I'm also working on a patch that I will post soon that extends the NBD protocol to advertise this information (it will help the situation where the destination is NBD, but as that requires a new enough server to advertise the information, having the feature as a command-line option allows the same speedup even without the server supporting the extension).

  - Declare that we want the target to be either sparse or
    preallocated.  qemu-img convert can sort of do this in a
    round-about way (create the target in advance and use the -n
    option), but also it's broken at the moment.

  - NBD multi-conn.  In my tests this makes a really massive
    performance difference in certain situations.  Again, virt-v2v has
    a lot of information that we cannot pass to qemu: we know, for
    example, exactly if the server supports the feature, how many
    threads are available, in some situations even have information
    about the network and backing disks that the data will travel over
    / be stored on.

Multi-conn for reading the source allows better parallelism. Multi-conn for writing is a bit trickier - it should be safe if the different connections are only touching distinct segments of the export (no overlaps), but as qemu does not advertise multiconn in such situations, you may still need a command-line switch to force multiple writers in spite of the server not advertising it. Here, I'm not aware of anyone with patches underway, but I also think it would be a good ground for exploring.

  - Machine-parsable progress bars.  You can, sort of, parse the
    progress bar from qemu-img convert, but it's not as easy as it
    could be.  In particular it would be nice if the format was treated
    as ABI, and if there was a way to have the tool write the progress
    bar info to a precreated file descriptor.

Would be nice, but I'm not aware of anyone currently planning to add it.

  - External block lists.  This is a rather obscure requirement, but
    it's necessary in the case where we can get the allocated block map
    from another source (eg. pyvmomi) and then want to use that with an
    NBD source that does not support extents (eg. nbdkit-ssh-plugin /
    libssh / sftp).  [Having said that, it may be possible to implement
    this as an nbdkit filter, so maybe this is not a blocking feature.]

How are you intending to use this? I'm guessing you have some way of feeding in information to qemu-img of which portions of the source image you want to copy, and ignore remaining portions.

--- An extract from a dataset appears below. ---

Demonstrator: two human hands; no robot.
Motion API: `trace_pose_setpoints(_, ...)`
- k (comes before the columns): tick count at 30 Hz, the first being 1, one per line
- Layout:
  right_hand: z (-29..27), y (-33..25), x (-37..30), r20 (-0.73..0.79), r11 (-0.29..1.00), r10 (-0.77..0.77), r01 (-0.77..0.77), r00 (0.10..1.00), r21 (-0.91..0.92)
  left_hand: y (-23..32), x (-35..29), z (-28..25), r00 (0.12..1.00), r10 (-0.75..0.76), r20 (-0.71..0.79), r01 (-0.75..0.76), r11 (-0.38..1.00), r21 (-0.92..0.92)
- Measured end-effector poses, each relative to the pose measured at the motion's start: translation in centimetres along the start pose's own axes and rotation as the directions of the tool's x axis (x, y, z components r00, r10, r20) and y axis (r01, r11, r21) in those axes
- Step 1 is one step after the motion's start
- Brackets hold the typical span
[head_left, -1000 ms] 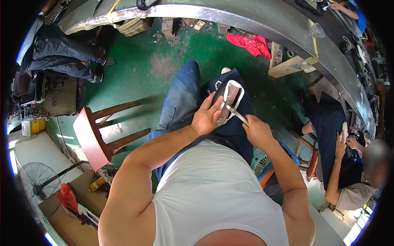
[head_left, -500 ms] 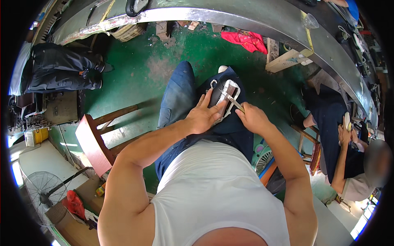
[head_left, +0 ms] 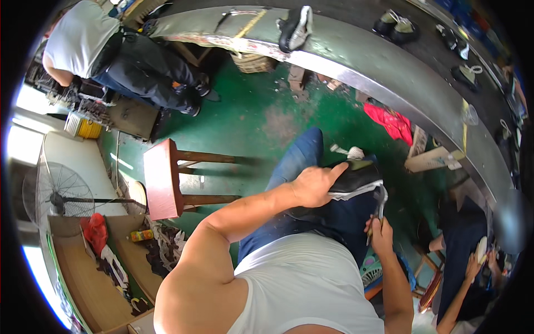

Note that it IS already possible to use qemu's copy-on-read feature as a way to copy only a subset of a source file over to a destination file. When demonstrating incremental backup, I wrote this shell function:

copyif() {
if test $# -lt 2 || test $# -gt 3; then
  echo 'usage: copyif src dst [bitmap]'
  return 1
if test -z "$3"; then
  map_from="-f raw nbd://localhost:10809/$1"
  map_from="--image-opts driver=nbd,export=$1,server.type=inet"
$qemu_img info -f raw nbd://localhost:10809/$1 || return
$qemu_img info -f qcow2 $2 || return
$qemu_img rebase -u -f qcow2 -F raw -b nbd://localhost:10809/$1 $2
while read line; do
[[ $line =~ .*start.:.([0-9]*).*length.:.([0-9]*).*data.:.$state.* ]] || continue
  start=${BASH_REMATCH[1]} len=${BASH_REMATCH[2]}
  echo " $start $len:"
  qemu-io -C -c "r $start $len" -f qcow2 $2
done < <($qemu_img map --output=json $map_from)
$qemu_img rebase -u -f qcow2 -b '' $2
if test $ret = 0; then echo 'Success!'; fi
return $ret

The key lines here are 'qemu-io -C -c "r $start $len" -f qcow2 $2', which is performed in a loop to read just targetted portions of the destination qcow2 file with copy-on-read set to pull in that portion from its backing file, and '<($qemu_img map --output=json $map_from)' which was used to derive the extent map driving which portions of the file to read.

We also have 'qemu-img dd' that can copy subsets of a file, although it is not currently the ideal interface, and probably needs to be enhanced (I have a branch where I had tried working on patches for it, but where the feedback was that we want the improvements to be more generic, or even teach 'qemu-img convert' to support offsets the way 'qemu-img dd' tries to; I'd need to revisit that branch...)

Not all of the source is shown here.